Published by Bob on 13 May 2008
FOH The Disease You Can’t Hide
FOH (fear of happiness) is a disease you try to hide but everybody knows you have.
When everything in your life reflects this awful feeling you live with, how do you expect people not to see it? It affects everything you do and think about. The depressed energy you resonate makes people want to avoid you. You may have already become a borderline “energy vampire”… How is your social life anyway?
Oh, you know how to act. Just put on your “game face” when you’re out in public…but you know inside that you’re just pretending to be happy… and guess what? Everybody can see right through you!
How long are you going to keep living this way?
Are you going to keep fooling yourself by blaming things, people and experiences? Do you really believe those things are keeping you from being happy? Have you wasted enough time? When are you going to stop listening to your ego tell you everyone else is the problem?

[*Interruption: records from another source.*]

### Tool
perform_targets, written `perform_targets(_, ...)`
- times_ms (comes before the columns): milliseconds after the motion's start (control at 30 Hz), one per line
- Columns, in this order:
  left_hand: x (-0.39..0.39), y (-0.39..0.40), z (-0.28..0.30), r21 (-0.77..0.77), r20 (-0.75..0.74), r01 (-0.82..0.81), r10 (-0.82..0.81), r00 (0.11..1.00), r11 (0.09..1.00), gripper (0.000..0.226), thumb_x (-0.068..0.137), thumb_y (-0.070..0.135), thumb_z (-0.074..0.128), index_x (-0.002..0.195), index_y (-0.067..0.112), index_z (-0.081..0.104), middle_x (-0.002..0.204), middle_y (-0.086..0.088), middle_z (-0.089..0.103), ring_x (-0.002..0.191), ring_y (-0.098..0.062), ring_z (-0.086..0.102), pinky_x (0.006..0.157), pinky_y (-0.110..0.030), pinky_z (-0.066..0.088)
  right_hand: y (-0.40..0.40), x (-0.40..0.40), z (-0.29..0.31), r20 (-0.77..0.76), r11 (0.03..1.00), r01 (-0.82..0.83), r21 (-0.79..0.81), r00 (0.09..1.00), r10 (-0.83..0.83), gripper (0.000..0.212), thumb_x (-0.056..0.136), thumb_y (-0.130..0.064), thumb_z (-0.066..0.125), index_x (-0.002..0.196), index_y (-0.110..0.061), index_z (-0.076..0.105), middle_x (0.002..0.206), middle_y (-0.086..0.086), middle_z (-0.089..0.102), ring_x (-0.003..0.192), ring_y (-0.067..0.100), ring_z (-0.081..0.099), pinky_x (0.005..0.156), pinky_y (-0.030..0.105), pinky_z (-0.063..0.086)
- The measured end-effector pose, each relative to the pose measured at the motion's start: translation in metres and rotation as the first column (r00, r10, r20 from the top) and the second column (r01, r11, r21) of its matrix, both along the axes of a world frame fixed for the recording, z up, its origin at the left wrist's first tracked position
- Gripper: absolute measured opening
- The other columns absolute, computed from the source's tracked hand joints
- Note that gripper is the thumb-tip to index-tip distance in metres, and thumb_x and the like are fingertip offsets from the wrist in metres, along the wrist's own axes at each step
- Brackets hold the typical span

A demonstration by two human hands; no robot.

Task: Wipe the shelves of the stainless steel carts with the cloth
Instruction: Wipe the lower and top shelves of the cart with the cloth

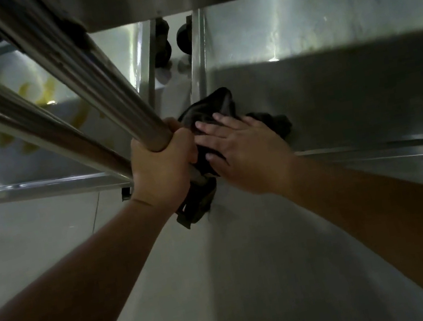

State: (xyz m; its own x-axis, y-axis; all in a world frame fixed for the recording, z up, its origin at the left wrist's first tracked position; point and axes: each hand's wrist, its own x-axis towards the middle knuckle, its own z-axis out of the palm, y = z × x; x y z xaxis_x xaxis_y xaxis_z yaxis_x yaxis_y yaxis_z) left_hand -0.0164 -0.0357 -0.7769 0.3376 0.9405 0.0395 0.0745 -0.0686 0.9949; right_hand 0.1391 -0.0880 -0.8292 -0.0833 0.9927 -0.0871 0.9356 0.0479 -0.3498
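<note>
Centre of frame: my left hand [162, 165] is wrapped tight round a steel post [98, 95], fingers curled over it, thumb side up, forearm running in from lower left. The post slants up toward the upper left, with a second tube [15, 117] beside it.

My right hand [242, 149] lies flat on the cloth [213, 109], fingers straight and spread, pointing toward upper left; forearm comes in from lower right. Nothing gripped, just pressing.

The cloth is dark and bunched, on the shelf [348, 98] at its left corner, just right of the post. One end trails down past the shelf edge below my left hand.

Casters [184, 38] show at upper centre. Pale floor [34, 232] at left.
</note>
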Motion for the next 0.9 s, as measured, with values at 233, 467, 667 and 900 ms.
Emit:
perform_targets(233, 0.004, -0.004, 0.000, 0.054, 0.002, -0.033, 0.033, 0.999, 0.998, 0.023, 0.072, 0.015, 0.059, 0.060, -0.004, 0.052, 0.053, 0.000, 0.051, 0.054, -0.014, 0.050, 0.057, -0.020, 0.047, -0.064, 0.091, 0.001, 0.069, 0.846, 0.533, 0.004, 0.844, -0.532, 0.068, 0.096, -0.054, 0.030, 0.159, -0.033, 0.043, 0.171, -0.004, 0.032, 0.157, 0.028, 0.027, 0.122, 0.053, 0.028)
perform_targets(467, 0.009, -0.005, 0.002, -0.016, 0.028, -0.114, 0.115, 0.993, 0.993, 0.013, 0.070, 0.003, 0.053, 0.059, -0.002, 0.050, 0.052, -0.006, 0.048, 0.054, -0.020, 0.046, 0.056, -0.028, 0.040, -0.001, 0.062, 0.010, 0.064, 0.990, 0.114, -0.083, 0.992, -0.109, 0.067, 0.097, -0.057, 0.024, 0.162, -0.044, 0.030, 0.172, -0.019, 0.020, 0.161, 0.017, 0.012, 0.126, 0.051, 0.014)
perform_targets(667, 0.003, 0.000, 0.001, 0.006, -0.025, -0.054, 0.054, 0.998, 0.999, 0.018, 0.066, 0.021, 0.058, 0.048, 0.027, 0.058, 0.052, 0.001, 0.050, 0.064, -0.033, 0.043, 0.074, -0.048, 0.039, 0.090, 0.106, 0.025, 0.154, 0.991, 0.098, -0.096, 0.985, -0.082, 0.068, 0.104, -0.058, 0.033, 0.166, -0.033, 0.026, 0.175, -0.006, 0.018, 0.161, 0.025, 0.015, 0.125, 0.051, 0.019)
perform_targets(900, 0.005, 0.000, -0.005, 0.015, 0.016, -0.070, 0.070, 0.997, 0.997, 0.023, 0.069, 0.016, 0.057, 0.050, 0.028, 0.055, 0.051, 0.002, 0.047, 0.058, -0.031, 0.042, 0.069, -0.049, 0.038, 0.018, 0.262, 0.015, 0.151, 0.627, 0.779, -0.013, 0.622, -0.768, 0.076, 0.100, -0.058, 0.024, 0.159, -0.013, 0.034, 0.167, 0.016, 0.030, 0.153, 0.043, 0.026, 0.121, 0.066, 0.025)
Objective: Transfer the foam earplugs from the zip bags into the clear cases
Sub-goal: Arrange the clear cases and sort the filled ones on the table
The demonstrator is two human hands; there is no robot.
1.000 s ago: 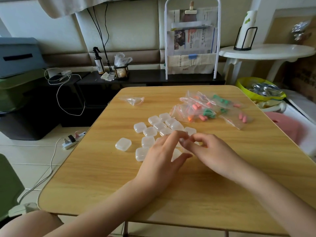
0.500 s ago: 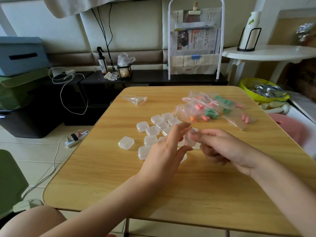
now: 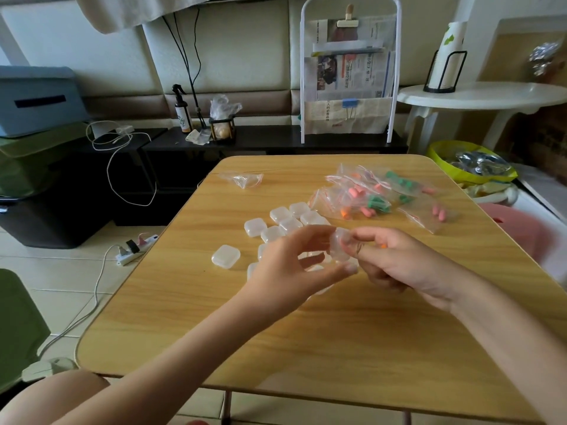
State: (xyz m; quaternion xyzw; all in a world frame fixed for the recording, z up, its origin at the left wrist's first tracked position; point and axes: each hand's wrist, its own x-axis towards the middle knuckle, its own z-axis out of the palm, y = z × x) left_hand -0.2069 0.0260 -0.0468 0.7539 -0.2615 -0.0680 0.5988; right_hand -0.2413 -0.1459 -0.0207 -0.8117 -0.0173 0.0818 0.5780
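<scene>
An empty zip bag (image 3: 242, 179) lies at ten o'clock on the counter (image 3: 337, 332). The closed clear cases (image 3: 276, 223) cluster at the centre, none showing earplugs inside. Above them the left hand (image 3: 285, 265) and right hand (image 3: 399, 265) pinch one raised case (image 3: 340, 248) between fingers and thumbs; whether it is open yet I cannot tell. At one o'clock the full zip bags (image 3: 377, 194) hold their foam earplugs (image 3: 376, 202). The task looks barely begun.

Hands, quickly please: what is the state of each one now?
Left hand: holding the small clear plastic case.
Right hand: pinching the same case.
</scene>
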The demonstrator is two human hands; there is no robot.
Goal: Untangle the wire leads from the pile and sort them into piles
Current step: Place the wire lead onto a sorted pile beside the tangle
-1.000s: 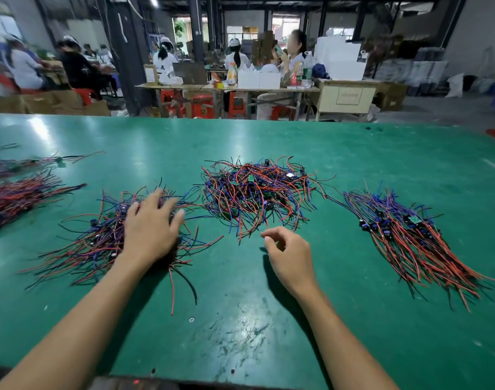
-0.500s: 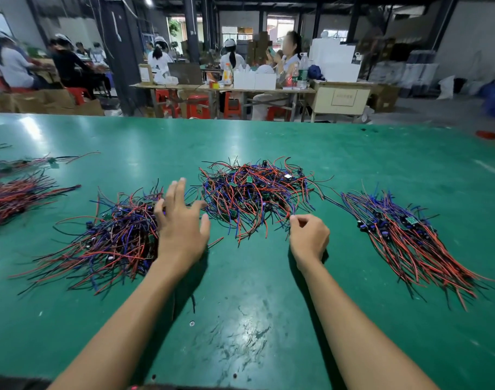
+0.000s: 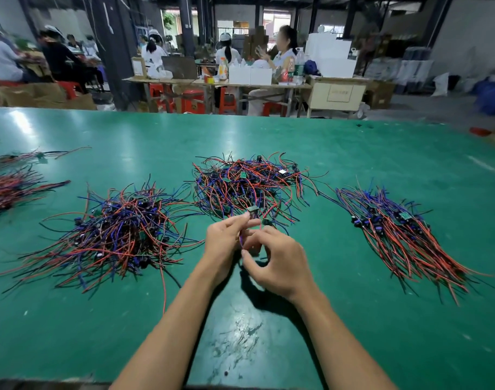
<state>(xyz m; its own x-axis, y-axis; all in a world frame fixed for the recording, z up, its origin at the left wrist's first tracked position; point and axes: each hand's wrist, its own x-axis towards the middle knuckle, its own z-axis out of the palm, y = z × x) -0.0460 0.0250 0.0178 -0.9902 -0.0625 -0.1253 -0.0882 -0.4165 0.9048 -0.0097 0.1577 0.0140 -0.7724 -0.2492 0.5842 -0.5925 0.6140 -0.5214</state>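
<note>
On the table (image 3: 353, 347), the tangled pile (image 3: 249, 184) sits behind both hands. A second pile (image 3: 114, 235) lies left, a combed pile (image 3: 404, 235) right.

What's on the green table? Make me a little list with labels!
table: green table
middle pile: tangled wire pile
left pile: messy wire pile
right pile: combed wire pile
far left: wire bundles at the edge
left hand: left hand pinches a wire lead
right hand: right hand pinches the same lead lower down
</note>
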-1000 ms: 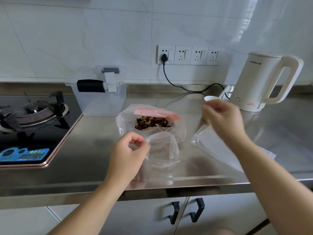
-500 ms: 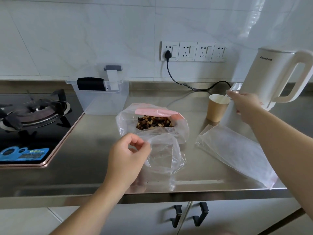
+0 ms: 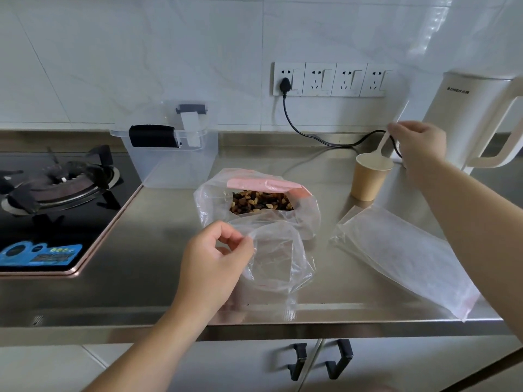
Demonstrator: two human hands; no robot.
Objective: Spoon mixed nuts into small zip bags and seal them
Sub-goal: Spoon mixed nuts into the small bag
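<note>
While the left hand (image 3: 210,263) still pinches the small zip bag (image 3: 278,256) open, the right hand (image 3: 418,144) now pinches the spoon (image 3: 380,148), lifting it from the paper cup (image 3: 368,182).

Large clear bag (image 3: 256,203), pink-edged mouth rolled open, standing mid-counter and holding mixed nuts (image 3: 261,202), brown and dark, visible through the opening. Small clear zip bag (image 3: 278,258), empty and crumpled, mouth held open, just in front of the large bag. White plastic spoon (image 3: 380,149), tilted, bowl end at the rim of a brown paper cup (image 3: 368,181); flat stack of clear zip bags (image 3: 407,256) lying to the right.
</note>
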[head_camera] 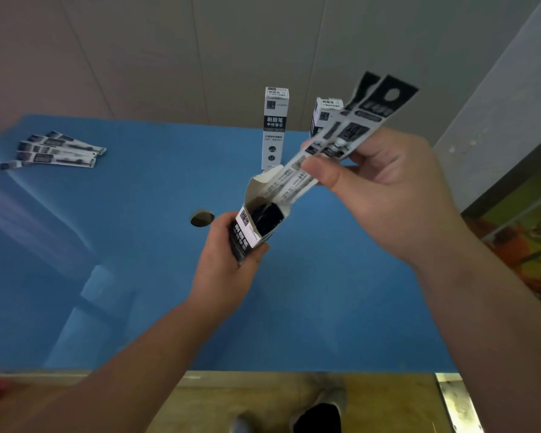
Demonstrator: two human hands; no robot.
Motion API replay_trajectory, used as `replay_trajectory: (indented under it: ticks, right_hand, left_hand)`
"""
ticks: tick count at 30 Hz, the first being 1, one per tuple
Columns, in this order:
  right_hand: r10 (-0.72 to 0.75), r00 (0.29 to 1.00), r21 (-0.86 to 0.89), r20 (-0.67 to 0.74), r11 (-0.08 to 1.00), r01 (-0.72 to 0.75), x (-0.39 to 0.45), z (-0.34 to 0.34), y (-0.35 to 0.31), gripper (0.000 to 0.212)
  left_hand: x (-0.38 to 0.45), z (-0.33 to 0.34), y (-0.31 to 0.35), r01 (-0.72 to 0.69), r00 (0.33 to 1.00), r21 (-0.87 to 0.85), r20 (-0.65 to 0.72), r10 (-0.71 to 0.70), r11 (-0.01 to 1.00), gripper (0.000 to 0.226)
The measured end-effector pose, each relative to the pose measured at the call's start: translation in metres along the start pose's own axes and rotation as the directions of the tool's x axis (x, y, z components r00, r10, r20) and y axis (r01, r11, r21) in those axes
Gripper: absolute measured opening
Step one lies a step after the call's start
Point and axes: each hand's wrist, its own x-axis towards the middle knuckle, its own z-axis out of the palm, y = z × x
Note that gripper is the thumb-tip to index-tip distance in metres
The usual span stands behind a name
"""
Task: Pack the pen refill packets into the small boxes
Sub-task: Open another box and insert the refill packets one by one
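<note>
Step in hand: feeding a bunch of long white-and-black pen refill packets [331, 151] into the open-topped black-and-white small cardboard box [256, 226]; their lower ends sit at the box mouth, pointing toward 7 o'clock.
Left hand [228, 260]: fingers curled round the lower part of the box, holding it tilted above the blue table [138, 245], top flap [260, 189] folded back.
Right hand [381, 189]: thumb and fingers pinch the packets mid-length, their hang-tab ends fanned toward 1 o'clock.
Next move, as I judge it: slide the bunch down along the box axis, keeping the ends together so none catches the flap or rim.
Other stock: a loose fan of more refill packets [53, 150] lies at 10 o'clock on the table; two upright white boxes [275, 126] stand at 12 o'clock, the right one partly hidden.
Edges and room: round hole in the table [202, 218] just left of the box; near table edge at 6 o'clock, wall behind at 12; open blue surface at 3 and 8 o'clock.
</note>
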Motion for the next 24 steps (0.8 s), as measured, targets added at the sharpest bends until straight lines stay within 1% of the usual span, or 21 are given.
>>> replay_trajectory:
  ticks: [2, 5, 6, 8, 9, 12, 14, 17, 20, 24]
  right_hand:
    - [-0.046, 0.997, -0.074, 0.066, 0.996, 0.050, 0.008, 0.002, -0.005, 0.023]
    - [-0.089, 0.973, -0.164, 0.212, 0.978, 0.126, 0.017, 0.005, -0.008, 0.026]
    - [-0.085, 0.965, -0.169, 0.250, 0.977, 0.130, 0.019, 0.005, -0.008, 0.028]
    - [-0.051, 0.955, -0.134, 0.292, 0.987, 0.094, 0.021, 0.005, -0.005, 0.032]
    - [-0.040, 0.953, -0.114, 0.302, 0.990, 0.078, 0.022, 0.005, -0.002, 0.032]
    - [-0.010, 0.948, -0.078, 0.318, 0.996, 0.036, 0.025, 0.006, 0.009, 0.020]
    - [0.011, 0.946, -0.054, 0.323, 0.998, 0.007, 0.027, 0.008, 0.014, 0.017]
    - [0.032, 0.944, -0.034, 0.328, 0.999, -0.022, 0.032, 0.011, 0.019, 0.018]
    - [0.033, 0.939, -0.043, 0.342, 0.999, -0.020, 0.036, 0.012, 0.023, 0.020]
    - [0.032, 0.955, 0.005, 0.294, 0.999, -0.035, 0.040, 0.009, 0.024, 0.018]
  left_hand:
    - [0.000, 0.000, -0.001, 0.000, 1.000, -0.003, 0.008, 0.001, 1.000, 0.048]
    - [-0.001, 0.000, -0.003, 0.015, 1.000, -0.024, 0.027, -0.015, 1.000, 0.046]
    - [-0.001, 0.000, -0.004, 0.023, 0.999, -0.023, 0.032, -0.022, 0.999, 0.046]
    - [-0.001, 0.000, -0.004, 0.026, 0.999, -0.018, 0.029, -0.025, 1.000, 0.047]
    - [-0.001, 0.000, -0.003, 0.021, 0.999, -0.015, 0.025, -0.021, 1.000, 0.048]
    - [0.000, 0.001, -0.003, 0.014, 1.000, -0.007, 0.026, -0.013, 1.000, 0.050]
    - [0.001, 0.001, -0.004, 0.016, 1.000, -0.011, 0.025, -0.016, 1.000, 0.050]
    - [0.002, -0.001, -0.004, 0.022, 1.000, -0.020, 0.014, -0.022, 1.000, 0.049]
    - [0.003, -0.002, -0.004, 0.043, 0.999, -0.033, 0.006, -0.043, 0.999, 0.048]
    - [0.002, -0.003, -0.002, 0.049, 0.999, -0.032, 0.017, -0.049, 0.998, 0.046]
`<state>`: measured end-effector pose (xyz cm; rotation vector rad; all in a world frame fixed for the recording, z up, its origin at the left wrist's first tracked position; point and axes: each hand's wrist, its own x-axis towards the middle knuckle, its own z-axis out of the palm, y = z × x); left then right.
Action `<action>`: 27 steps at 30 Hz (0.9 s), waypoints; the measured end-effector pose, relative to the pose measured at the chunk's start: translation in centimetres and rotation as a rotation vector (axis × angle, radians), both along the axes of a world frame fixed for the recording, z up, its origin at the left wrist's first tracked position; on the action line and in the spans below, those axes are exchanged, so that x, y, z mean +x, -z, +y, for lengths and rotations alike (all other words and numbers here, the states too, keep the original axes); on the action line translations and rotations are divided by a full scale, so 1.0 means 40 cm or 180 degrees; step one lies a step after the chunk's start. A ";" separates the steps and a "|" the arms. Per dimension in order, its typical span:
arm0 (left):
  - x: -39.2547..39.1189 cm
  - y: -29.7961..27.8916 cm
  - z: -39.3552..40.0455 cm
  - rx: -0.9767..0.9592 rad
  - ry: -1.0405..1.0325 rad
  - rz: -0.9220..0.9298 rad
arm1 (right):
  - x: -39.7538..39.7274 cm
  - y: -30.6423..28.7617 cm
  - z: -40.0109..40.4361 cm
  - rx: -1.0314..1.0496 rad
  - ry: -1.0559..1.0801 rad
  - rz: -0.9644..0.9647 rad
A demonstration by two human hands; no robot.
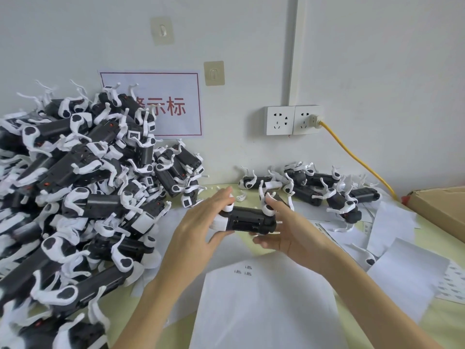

Are you tired of feeling miserable, like life is leaving you behind? You can do something about it. It’s not going to happen overnight. It’s going to take place in steps, simple steps.
First, you are going to have to come to grips with one overriding reality:
Your fear of happiness is really based on the fear of finding happiness and then losing it.
You are actually afraid of the pain that comes with losing what makes you happy. Therefore, it is easier to avoid what could make you happy, thereby avoiding the possibility of pain. Hard to fathom? Couldn’t be you? Keep reading:
Your mind doesn’t want to experience pain and confusion. It will do everything it can to avoid it. If you’ve had experiences in the past where your happiness was cut short and felt pain and confusion, your mind will begin to associate possibility of happiness with the potential for pain. Sounds crazy, but this is how the mind works.
Living your life in a manner that avoids passion and happiness becomes habitual. . You wake up one day to the realization that your day-to-day life has become so much smaller than it used to be. This happened because you’ve only been doing what is emotionally safe. That kind of safe cuts you off from just about everything that has any real value: Relationships, friends, new things and experiences. Safe means avoiding anything that could potentially bring you emotional pain. Which is just about everything except staying at home sitting in front of the tv or computer.
By the way, you’re not the only person who lives with the fear of happiness. Most people have experienced it at some point. Just look around and you’ll see that the majority of people deal with it by lowering their expectations. They actually convince themselves that not expecting much out of life is how you’re supposed to live!
I’m guessing you don’t want to feel and live this way any more.
You didn’t arrive here at this web page and read this far by accident. You may have reached a point where something inside you is trying to get your attention… Telling you that the life you are living is not the one you are supposed to have.
But what can you do about it?
The first thing is accepting that you have the ability and power to make the kinds of changes that will bring you into the life you think you should be living. A life where happiness is something which is an everyday occurance.
If you can imagine that it’s possible to feel happiness, better than you ever believed, might be possible… you’ve already taken an important first step.
Nothing is possible unless you first believe it’s possible.